Restoring the function of the organ - which helps control blood sugar levels - reversed symptoms of diabetes in animal experiments.

The study, published in the journal Cell, says the diet reboots the body.

The study's co-author, Dr Valter Longo from the University of Southern California, told the ABC the findings were "potentially very exciting" because they could lead to cures for both type 1 and type 2 diabetes.


Research in mice found a low-calorie diet may help in cases of type 1 and type 2 diabetes.

The pancreas is an organ that uses specialised cells known as beta cells to produce the hormone insulin, which the body uses to break down sugars in the blood (glucose).


In type 1 diabetes the pancreas stops producing insulin. In type 2 diabetes either not enough insulin is produced or cells in the body fail to respond to insulin (insulin resistance).
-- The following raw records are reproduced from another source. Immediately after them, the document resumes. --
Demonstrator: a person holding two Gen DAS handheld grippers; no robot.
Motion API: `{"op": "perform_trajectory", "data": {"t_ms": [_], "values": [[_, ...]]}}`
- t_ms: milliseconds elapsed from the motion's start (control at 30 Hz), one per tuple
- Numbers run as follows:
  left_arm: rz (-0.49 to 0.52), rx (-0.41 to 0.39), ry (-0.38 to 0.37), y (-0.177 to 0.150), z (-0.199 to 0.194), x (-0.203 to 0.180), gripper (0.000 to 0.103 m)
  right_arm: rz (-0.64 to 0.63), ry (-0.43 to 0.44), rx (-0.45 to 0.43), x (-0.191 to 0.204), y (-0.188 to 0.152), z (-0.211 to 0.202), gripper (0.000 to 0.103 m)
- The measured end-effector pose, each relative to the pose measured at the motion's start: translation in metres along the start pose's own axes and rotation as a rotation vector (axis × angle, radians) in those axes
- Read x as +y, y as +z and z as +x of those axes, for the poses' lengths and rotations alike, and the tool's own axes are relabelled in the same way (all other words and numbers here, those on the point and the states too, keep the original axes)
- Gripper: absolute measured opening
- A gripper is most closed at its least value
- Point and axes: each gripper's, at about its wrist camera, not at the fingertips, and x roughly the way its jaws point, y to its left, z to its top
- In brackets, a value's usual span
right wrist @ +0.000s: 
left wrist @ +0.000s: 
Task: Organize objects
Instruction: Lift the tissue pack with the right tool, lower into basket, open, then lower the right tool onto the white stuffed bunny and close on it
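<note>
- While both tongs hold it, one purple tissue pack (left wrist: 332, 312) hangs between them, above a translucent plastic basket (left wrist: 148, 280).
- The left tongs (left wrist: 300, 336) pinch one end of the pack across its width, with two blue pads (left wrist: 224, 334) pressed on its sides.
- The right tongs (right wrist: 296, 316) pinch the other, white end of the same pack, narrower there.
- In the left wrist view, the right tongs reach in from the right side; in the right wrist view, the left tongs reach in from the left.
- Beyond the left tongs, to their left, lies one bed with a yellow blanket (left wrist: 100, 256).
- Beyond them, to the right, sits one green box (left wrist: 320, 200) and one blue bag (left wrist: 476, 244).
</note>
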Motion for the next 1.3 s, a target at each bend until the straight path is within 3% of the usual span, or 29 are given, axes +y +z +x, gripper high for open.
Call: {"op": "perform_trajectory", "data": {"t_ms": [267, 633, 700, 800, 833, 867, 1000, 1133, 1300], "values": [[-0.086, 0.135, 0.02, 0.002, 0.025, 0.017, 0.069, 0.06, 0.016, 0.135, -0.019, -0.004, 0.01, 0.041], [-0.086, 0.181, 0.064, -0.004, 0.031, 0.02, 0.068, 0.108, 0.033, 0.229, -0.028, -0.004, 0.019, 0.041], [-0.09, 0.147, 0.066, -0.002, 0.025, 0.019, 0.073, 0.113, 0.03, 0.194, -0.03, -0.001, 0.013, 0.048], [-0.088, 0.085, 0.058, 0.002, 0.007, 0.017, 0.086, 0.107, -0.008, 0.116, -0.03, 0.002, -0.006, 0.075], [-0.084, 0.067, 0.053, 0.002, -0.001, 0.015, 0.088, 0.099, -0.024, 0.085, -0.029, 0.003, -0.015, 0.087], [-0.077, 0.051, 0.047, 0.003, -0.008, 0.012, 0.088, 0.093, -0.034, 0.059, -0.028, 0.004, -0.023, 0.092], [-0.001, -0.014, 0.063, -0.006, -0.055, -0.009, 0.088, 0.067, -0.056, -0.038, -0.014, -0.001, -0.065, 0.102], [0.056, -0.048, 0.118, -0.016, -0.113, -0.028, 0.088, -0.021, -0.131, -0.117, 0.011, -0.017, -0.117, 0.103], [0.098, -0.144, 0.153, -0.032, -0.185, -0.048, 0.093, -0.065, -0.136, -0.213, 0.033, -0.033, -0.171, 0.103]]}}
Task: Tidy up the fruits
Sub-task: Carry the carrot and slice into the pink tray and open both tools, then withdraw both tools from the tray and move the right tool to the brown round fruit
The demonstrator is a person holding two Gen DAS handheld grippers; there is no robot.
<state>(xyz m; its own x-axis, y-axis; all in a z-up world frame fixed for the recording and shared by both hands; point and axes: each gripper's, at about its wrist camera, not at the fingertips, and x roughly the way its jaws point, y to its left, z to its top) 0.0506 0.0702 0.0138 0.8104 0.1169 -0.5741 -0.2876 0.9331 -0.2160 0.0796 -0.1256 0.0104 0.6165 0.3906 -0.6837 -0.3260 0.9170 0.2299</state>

Mice were fed for four days on a low-calorie, low-protein and low-carbohydrate but high-fat diet, receiving half their normal daily calorie intake on day one, followed by three days of 10% of their normal calorie intake.
Researchers repeated this fast on three occasions, with 10 days of re-feeding in between. They then examined the pancreas.
They found in mice modelled to have both type 1 and type 2 diabetes, insulin production was restored, insulin resistance was reduced, and beta cells could be regenerated. Early lab study involving human cell samples showed similar potential.
Dr Valter Longo, concluded that: 
"Our conclusion is that by pushing the mice into an extreme state and then bringing them back - by starving them and then feeding them again - the cells in the pancreas are triggered to use some kind of developmental reprogramming that rebuilds the part of the organ that's no longer functioning."
These are promising results, but further studies are needed to validate these findings in humans.

Dr Longo warned people not to take up a fasting diet without consulting a doctor.

"This should not be done at home with self-made diets and should be done under medical supervision," he said.


Dr Longo said the next step was to carry out clinical trials on humans, however he encouraged patients to speak to their doctor before trying this at home.